We often see very high clock frequencies listed for our CPUs. But CPUs don’t run at maximum clock all the time in order to reduce power consumption and heat generation. They also can’t instantly go from one clock speed to another, because power delivery circuitry needs time to ramp up voltage and deliver higher current. In this article, we’re going to look at how fast various CPUs can go from idle clocks to higher frequencies. Let’s start with the results, then finish with how we conducted this little experiment.
Time to Max Boost
Here’s a quick overview of how some CPUs take to hit their maximum boost frequencies. Alone, this graph doesn’t tell the whole story, because a lot of these CPUs level off at intermediate frequencies well above their idle clocks before boosting all the way.
Now, let’s dissect clock ramp behavior on these CPUs.
AMD’s Zen 3
Zen 3 debuted toward the end of 2020, and is about to be replaced by Zen 4. But right now, it’s still the newest widely available AMD architecture. In mobile form (Cezanne), we see very fast frequency ramp behavior, reaching 3.7 GHz in just a couple milliseconds. However, we didn’t see the core boost to 4.4 GHz. Perhaps it would do so after a while, but the test wasn’t run for enough iterations.
Still, 3.7 GHz is fast enough to give a decent user experience.
AMD’s Zen 2
AMD’s Zen 2 architecture debuted in 2019, and was implemented across mobile, desktop, and server form factors. In desktop (Matisse) form, the core starts at 1.7 GHz and takes somewhat longer to boost, only reaching 4.3 GHz after 16 ms. On the 3950X, the best binned cores level off at 4.3 GHz for a millisecond before hitting 4.7 GHz after 17.45 ms. Clock ramp behavior Zen 2 is slower than on Zen 3, but still quite fast considering 17.45 ms is a single frame at 57 FPS.
Mobile Zen 2 (Renoir) is even more impressive, and gets to 4.3 GHz in just over 9 ms. To save power, Renoir also starts at a lower 1.4 GHz clock speed.
The Ryzen 9 3950X was tested on the ASRock X570M Pro4, and the Ryzen 4800H was in an Eluktronics RP-15 laptop.

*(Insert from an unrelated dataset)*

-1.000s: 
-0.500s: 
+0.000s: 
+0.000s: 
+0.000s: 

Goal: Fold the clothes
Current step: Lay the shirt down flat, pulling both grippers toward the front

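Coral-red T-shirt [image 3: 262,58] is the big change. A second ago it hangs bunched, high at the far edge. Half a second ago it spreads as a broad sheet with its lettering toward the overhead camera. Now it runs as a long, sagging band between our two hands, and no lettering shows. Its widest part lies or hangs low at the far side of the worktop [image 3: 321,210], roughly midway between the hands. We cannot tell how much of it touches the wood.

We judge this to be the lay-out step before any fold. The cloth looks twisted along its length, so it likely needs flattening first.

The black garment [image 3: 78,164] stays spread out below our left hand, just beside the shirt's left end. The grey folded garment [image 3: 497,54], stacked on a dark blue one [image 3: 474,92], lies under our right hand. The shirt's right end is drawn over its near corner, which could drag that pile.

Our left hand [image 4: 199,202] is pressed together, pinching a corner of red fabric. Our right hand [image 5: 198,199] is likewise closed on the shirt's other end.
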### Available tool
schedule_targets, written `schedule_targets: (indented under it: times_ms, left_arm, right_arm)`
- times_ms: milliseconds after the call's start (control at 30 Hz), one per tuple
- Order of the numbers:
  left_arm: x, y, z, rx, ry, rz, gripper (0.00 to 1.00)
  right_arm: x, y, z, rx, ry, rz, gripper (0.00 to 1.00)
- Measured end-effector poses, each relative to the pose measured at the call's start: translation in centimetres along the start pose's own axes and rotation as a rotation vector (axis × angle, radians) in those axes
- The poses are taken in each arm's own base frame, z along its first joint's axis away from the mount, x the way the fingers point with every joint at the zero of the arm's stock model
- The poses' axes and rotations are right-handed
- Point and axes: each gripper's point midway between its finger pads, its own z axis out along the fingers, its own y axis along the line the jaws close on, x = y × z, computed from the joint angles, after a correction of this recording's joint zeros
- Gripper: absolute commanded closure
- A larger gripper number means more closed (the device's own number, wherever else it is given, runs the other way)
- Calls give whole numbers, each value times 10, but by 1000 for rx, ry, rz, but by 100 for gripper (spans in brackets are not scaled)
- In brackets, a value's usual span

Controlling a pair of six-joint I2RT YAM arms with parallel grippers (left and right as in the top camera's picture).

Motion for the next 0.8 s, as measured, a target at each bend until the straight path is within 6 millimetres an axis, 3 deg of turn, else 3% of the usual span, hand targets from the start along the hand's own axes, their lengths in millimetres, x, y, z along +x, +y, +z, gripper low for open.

Skylake came out in 2015, but remained relevant well past 2020 thanks to Intel’s inability to bring a newer architecture to the desktop market for quite a few years. Intel debuted a technology they called “Speed Shift” in Skylake, which hands off processor power state control to the CPU instead of having the operating system ask for transitions. The Core i5-6600K shows this feature off quite well, and reaches its maximum boost clock of 3.9 GHz after just 5.62 ms.
Kaby Lake is a refresh of the Skylake architecture in 2017, but shows very different behavior and takes 31.5 ms to reach 2 GHz. Its maximum boost clock of 4.5 GHz isn’t reached until 62.54 ms.
I suspect this has something to do with the i7-7700K being implemented in an OEM system. The motherboard is a HP 802F with the Intel C236 chipset. Meanwhile, the i5-6600K was installed in the MSI Z170A Gaming Pro Carbon, a pretty average enthusiast board that shouldn’t bring any strange surprises.
Piledriver is an AMD architecture from 2012. Normally, the FX-8350 shows clock ramp behavior similar to that of client Haswell, taking close to 80 ms to reach its maximum boost clock. However, Piledriver does reach a respectable 3.4 GHz after 47 ms, meaning the CPU should feel a bit more responsive than its time-to-max-boost would suggest.
If the Windows power plan has minimum CPU state set to 100%, the FX-8350 will stay at around 1.35V even when idle. In this mode, Piledriver shows extremely fast boosting behavior, shooting from 1.41 to 4.1 GHz in less than a fifth of a millisecond, and reaches its maximum boost clock of 4.2 GHz in a little over a millisecond. This suggests most of the delay in clocking up comes from waiting for voltages to increase.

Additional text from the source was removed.